* **EXERCISE PROMPT**:
Only the pictures should be left out; write out all other data exactly.

* **INFORMATION SHOWN**:
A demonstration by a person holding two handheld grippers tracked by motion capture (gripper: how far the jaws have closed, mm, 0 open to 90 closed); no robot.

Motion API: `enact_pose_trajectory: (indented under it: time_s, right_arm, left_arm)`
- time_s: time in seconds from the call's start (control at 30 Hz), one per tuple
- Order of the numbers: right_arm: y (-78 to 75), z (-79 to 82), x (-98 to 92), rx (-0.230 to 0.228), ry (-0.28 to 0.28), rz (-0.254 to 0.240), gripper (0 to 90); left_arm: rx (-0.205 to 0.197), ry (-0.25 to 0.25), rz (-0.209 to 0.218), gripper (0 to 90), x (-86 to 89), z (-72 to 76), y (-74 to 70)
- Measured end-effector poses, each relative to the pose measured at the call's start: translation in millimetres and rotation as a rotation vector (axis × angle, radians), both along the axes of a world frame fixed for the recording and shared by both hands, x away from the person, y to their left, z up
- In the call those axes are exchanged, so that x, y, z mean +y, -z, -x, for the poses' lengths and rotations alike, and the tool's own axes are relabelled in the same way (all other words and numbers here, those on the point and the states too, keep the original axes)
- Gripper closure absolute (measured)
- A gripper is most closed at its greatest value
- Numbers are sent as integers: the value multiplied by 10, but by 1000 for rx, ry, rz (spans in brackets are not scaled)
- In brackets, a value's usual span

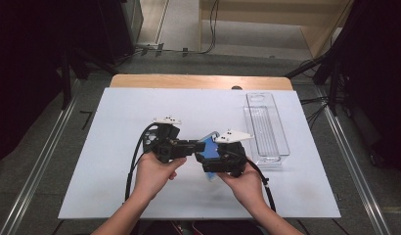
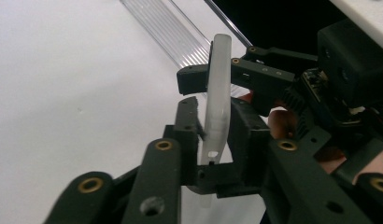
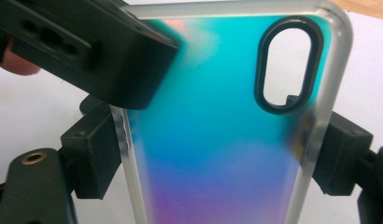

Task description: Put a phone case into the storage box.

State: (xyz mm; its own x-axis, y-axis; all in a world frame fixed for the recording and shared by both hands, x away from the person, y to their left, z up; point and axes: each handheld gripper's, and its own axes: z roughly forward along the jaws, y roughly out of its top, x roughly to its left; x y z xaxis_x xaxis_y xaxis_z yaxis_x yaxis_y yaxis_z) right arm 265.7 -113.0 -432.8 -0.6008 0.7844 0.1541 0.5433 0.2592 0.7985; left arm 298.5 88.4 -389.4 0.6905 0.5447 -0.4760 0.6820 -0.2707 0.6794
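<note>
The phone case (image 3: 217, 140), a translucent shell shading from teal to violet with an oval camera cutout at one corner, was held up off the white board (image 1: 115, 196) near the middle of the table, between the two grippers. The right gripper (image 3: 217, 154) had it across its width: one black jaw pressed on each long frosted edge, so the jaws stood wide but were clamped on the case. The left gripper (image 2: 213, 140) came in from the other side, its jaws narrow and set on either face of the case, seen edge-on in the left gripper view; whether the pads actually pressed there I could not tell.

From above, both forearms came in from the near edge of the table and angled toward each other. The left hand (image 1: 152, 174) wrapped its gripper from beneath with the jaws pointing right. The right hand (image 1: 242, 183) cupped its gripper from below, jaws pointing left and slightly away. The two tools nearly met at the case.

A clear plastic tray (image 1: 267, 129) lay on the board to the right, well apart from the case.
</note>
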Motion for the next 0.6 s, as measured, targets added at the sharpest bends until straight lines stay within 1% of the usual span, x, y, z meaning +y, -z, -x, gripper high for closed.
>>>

* **OUTPUT OF THE EXERCISE**:
A demonstration by a person holding two handheld grippers tracked by motion capture (gripper: how far the jaws have closed, mm, 0 open to 90 closed); no robot.

Motion API: `enact_pose_trajectory: (indented under it: time_s, right_arm, left_arm)`
- time_s: time in seconds from the call's start (control at 30 Hz), one per tuple
- Order of the numbers: right_arm: y (-78 to 75), z (-79 to 82), x (-98 to 92), rx (-0.230 to 0.228), ry (-0.28 to 0.28), rz (-0.254 to 0.240), gripper (0 to 90); left_arm: rx (-0.205 to 0.197), ry (-0.25 to 0.25), rz (-0.209 to 0.218), gripper (0 to 90), x (-86 to 89), z (-72 to 76), y (-74 to 70)
- Measured end-effector poses, each relative to the pose measured at the call's start: translation in millimetres and rotation as a rotation vector (axis × angle, radians), both along the axes of a world frame fixed for the recording and shared by both hands, x away from the person, y to their left, z up
- In the call those axes are exchanged, so that x, y, z mean +y, -z, -x, for the poses' lengths and rotations alike, and the tool's own axes are relabelled in the same way (all other words and numbers here, those on the point and the states too, keep the original axes)
- Gripper closure absolute (measured)
- A gripper is most closed at its greatest value
- Numbers are sent as integers: the value multiplied by 10, but by 1000 for rx, ry, rz (spans in brackets are not scaled)
- In brackets, a value's usual span


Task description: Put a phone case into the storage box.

State: (xyz mm; its own x-axis, y-axis; all in a world frame fixed for the recording and shared by both hands, x away from the person, y to their left, z up; point and axes: each handheld gripper's, and its own axes: z roughly forward along the jaws, y roughly out of its top, x roughly to its left; x y z xaxis_x xaxis_y xaxis_z yaxis_x yaxis_y yaxis_z) right arm 265.7 -113.0 -432.8 -0.6008 0.7844 0.1541 0.5433 0.2592 0.7985; left arm 298.5 88.4 -389.4 0.6905 0.5447 -0.4760 0.6820 -0.2707 0.6794
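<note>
The phone case (image 3: 217, 140), a translucent shell shading from teal to violet with an oval camera cutout at one corner, was held up off the white board (image 1: 115, 196) near the middle of the table, between the two grippers. The right gripper (image 3: 217, 154) had it across its width: one black jaw pressed on each long frosted edge, so the jaws stood wide but were clamped on the case. The left gripper (image 2: 213, 140) came in from the other side, its jaws narrow and set on either face of the case, seen edge-on in the left gripper view; whether the pads actually pressed there I could not tell.

From above, both forearms came in from the near edge of the table and angled toward each other. The left hand (image 1: 152, 174) wrapped its gripper from beneath with the jaws pointing right. The right hand (image 1: 242, 183) cupped its gripper from below, jaws pointing left and slightly away. The two tools nearly met at the case.

A clear plastic tray (image 1: 267, 129) lay on the board to the right, well apart from the case.
</note>
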Motion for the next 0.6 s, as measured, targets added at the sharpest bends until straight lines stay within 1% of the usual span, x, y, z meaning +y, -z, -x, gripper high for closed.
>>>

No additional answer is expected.